(Work item): Search the data below for "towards" and report how many lines contain it, with no other text.

(Items listed in a dataset)
■ ■ ■

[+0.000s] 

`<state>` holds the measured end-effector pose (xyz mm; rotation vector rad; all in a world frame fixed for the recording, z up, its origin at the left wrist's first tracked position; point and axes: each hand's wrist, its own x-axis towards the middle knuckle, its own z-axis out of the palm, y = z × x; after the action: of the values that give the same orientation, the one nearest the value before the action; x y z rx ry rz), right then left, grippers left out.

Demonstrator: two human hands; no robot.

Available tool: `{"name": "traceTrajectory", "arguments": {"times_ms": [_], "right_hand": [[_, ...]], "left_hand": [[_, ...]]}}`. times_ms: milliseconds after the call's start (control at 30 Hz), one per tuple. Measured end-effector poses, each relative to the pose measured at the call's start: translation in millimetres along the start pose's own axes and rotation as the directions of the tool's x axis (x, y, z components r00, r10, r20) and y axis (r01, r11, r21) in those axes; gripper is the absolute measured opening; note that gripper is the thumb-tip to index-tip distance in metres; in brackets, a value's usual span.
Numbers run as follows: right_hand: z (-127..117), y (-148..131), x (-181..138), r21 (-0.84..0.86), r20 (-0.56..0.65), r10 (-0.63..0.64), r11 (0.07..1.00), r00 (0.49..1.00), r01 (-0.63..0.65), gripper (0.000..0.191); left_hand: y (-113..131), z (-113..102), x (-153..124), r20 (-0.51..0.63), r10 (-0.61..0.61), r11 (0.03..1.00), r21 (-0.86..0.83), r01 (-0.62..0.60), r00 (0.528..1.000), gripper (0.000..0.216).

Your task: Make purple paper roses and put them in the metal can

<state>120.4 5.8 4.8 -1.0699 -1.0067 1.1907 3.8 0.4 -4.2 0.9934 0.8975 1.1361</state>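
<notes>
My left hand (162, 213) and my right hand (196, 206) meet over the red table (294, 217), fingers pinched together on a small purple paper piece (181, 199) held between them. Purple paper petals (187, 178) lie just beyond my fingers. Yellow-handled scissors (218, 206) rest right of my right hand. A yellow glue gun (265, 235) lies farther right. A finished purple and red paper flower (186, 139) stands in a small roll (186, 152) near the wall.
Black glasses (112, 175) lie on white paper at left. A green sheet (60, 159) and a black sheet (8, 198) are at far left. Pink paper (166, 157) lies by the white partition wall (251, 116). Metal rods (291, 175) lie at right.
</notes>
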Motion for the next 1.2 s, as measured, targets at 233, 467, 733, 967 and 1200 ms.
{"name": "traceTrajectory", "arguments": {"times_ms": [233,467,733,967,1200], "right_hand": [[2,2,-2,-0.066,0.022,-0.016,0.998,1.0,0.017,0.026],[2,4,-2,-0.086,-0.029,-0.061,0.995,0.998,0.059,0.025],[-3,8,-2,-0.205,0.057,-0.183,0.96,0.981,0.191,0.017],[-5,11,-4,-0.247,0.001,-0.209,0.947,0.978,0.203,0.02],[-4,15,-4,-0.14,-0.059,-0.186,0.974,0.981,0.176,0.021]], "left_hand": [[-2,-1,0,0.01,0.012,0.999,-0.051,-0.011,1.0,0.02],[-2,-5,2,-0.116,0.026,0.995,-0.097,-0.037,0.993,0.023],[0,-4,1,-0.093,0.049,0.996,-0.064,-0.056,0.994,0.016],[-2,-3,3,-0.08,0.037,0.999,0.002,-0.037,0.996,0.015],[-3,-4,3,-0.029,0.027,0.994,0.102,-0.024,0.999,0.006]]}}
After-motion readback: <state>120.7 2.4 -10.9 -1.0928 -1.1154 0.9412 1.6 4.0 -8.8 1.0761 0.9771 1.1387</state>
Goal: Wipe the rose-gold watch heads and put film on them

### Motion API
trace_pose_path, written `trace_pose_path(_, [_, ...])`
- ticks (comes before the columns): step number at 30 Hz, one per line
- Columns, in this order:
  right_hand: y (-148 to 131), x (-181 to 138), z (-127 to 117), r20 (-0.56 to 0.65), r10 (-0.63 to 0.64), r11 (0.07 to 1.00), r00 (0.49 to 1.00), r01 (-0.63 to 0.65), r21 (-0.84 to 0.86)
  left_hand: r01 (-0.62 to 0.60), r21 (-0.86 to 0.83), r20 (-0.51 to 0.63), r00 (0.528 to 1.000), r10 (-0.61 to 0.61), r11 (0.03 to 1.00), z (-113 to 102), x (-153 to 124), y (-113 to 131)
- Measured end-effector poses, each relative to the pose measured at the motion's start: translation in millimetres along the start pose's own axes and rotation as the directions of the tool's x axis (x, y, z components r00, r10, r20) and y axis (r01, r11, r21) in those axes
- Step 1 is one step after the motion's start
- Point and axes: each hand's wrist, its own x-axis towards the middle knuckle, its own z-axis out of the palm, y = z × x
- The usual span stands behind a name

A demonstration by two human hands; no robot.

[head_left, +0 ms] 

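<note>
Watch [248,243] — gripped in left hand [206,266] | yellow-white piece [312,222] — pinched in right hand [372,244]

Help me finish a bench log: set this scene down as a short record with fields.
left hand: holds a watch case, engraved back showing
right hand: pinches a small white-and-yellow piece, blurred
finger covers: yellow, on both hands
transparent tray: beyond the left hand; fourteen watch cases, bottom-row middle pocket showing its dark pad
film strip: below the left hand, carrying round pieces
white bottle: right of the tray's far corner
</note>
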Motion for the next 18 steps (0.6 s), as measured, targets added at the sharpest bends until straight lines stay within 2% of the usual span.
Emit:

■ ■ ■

(Task response): 2